At a Glance: Earlier this month, the Ontario Divisional Court decision in Boal v. International Capital Management Inc. provided some clarity on the scope and nature of the duty owed by financial advisors to their clients, and their obligations under the client focused reforms (CFRs), introduced by the Canadian Securities Administrators (CSA) in 2019 (and subsequently integrated into the rules and policies of the Investment Industry Regulatory Organization of Canada and the Mutual Fund Dealers Association of Canada) (IIROC and MFDA, respectively). Specifically, the court re-affirmed that a fiduciary duty between financial advisors and their clients is ad hoc, established on an individual, case-by-case basis, and is dependent on a multi-factorial analysis as required by common law. As such, a fiduciary duty does not arise solely due to regulatory standards and professional rules which require advisors to act in the “best interest” of the client.

Background: The plaintiff, a former client of the defendant, a registered member of the MFDA, commenced a class action against the investment advisor claiming breach of fiduciary duty, knowing receipt and knowing assistance, stemming from losses sustained from an investment in promissory notes. The certification judge denied the motion, holding that the Statement of Claim did not establish the material facts necessary to support a finding of a fiduciary relationship between the class members and the financial advisor. Further, it would not be possible to establish an ad hoc fiduciary relationship with the class, unless it could be shown on an individual, case-by-case examination that each individual of the class evidenced the traditional common law hallmarks of a fiduciary relationship. The plaintiff then appealed the decision to the Divisional Court.

Issue: On appeal, the primary issue was whether an ad hoc fiduciary relationship could be established between the class members and the defendant based on the “best interest” regulatory standard enshrined in the rules, regulations and by-laws of the MFDA and the FP Canada Standards Council Code of Ethics (professional standards).

Decision: In a 2 to 1 decision, the majority of the Divisional Court held that because ad hoc fiduciary relationships arise based on the specific circumstances of a given relationship, a fiduciary duty between a financial advisor and a client will only be found where the multi-factor test stated in the Ontario Court of Appeal decision of Hunt v. TD Securities Inc. (taken from the Supreme Court of Canada test in Hodgkinson v. Simms) is satisfied, on an individual basis. The Hunt test considered five factors: a) the client’s degree of vulnerability; b) the degree of trust between the client and advisor; c) the history of reliance and any representations of special skills and knowledge by the advisor to the client; d) the extent of the advisor’s discretion over the client’s account; e) and any professional rules or codes of conduct which inform the duty owed by the advisor and the standard of care.[1] As such, the majority found that a fiduciary duty could not be established on a class wide basis as strictly the result of standards imposed by regulatory rules and regulations which require advisors to act in the “best interest” of the client.

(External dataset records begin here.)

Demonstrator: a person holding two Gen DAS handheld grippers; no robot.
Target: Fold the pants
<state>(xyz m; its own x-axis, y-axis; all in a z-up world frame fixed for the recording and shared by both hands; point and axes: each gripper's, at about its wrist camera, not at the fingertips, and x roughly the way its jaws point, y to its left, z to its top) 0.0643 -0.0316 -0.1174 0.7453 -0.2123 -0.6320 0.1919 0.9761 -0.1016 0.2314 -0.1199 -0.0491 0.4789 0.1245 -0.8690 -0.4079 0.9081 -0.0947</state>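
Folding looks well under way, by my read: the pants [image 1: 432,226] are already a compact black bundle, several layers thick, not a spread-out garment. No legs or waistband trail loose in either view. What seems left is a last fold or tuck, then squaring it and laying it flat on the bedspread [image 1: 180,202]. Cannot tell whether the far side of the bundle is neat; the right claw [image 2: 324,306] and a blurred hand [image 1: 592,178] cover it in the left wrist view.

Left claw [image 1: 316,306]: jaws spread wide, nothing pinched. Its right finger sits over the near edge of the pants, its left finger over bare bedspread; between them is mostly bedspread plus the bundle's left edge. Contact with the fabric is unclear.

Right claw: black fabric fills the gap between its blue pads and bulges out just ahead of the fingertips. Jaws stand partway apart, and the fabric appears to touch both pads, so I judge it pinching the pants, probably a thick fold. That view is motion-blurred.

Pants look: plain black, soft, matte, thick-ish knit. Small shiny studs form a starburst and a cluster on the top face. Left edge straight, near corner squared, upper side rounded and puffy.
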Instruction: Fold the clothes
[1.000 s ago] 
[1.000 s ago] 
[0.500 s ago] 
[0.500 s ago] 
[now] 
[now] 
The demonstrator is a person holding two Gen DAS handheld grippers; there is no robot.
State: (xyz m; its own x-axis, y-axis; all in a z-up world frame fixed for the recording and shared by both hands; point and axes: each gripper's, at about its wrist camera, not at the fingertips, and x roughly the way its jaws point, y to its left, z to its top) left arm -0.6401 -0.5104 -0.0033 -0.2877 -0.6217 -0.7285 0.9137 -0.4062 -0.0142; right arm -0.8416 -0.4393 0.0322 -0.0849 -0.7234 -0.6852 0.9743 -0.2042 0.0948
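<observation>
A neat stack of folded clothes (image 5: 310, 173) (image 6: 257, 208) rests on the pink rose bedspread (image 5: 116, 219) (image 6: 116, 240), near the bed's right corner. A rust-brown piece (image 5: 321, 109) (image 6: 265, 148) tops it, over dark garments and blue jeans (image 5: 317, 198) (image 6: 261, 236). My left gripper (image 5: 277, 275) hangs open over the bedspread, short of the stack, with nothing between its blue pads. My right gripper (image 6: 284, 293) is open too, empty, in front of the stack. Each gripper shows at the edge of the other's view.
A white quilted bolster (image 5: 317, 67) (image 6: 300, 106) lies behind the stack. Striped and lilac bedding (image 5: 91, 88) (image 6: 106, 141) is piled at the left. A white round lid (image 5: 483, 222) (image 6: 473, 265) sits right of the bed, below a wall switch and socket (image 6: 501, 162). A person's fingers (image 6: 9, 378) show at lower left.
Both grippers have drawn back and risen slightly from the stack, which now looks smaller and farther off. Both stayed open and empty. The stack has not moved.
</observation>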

The key distinction between the dissent and majority opinions centered around the weight afforded to the fifth factor (professional rules or codes of conduct). Sachs J. in dissent, placed a strong emphasis on a self-regulating body to set the standard for their profession, relying on the remark in Hodgkinson, that “It would be surprising indeed if the courts held the professional advisor to a lower standard of responsibility than that deemed necessary by the self-regulating body of the profession itself.”[2] While in the majority’s view, the dissent had reduced the five-factor analysis to a “’one-size-fits-all’ duty that would apply to every investor, regardless of discretionary authority over the account, or sophistication of the client.”[3] The majority also took the view that imposing a fiduciary duty in the absence of the other four indicia would negatively impact both investors and capital markets.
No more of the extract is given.